How could he have taken her and allowed those men of the city to gang-rape and violate her like that? And how could he so shamefully and dispassionately treat her like that when he saw her lying there the morning after her ordeal? Why didn’t he treat her kindly like when he tried to get her to go back to him and refuse to let any harm come to her? Why didn’t he take her body back to her father and let the old man give her a proper burial? Why didn’t he tell the other tribes of Israel what happened to her without dismembering her?
What happened to this woman was an outrage–and the outrage wasn’t only committed by the men of Gibeah but also by the man who was supposed to protect her. I can’t imagine what must have gone through her mind when he took her and put her outside so that those men could violate her. It was he whom they were after, not her and not the servant or the man’s daughter. How would he have liked to be abused all night until morning the way she was?
The woman felt that she would be safe with this man just as he felt that he would be safe among his own but they were both wrong. She was thrown out of the house and into the mob of perverse men. And as if the horrific rape wasn’t enough, she was cut up into twelve pieces and mailed out. How could he have stood there, taken his knife and done that to her? What kind of man was he? And how would her father who had been so hospitable and welcoming to him have felt if he had seen what he had allowed to happen to her and what he did to her afterwards. I hope that the old man never found out.
This is one of the most disturbing accounts in the Bible. What happened to the concubine was an outrage which should never have happened. She would still be alive if she had never met the Levite or returned to him.

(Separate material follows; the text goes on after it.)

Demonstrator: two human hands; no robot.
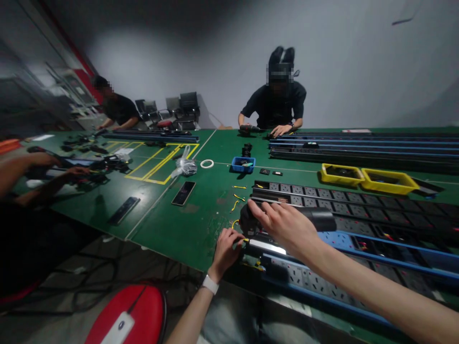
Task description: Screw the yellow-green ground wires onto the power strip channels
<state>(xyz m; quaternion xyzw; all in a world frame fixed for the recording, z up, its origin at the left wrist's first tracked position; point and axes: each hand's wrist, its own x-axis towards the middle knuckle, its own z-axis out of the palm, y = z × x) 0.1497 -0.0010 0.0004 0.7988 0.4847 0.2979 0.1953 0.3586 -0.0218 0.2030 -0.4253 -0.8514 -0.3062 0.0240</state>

And it’s ironic that the people who received her limbs displayed more outrage than the Levite. His cold, dispassionate and callous response to her when she was lying there is most likely the reason why she left him in the first place. She shouldn’t have cheated on him, though. She should have just left.
And when he showed up four months later to ask her to reconcile, what promises did he give her? Clearly, she believed that things would be different between them. That he had changed but , unfortunately for her, she was wrong. There was no love on his part and that was obvious from the way he treated her. If she had refused to go back with him, she would still be alive.
What happened to the concubine was an outrage. She deserved better. Her death was avenged but what about the man responsible for what happened to her? I think he should have been held accountable somehow. Instead of throwing her to the wolves, he could have called out to God for help.
What this story has taught me is that people look out for themselves at the expense of others. They allow their prejudices to cloud their judgment. Instead of turning God, whom they profess to serve, they do what they think is right in their own eyes, even if that means giving into evil. A man’s honor is placed above that of a woman’s. Rather than have a man be violated, it’s better to have a young woman or virgin be abused instead. The rights of women were bypassed in favor of the men’s. Yet, the woman was made in God’s image too. Her rights should not be trampled upon but defended.
We don’t hear the concubine or the old man’s daughter speak. We only hear the men’s voices. In some places in the world, the voices of the men are louder or listened more to than those of the women’s. When is that going to change?
May we continue to speak out against violence against women and for those whose voices have forever been silenced. May we always seek to do what is right and acceptable in God’s sight and shun evil.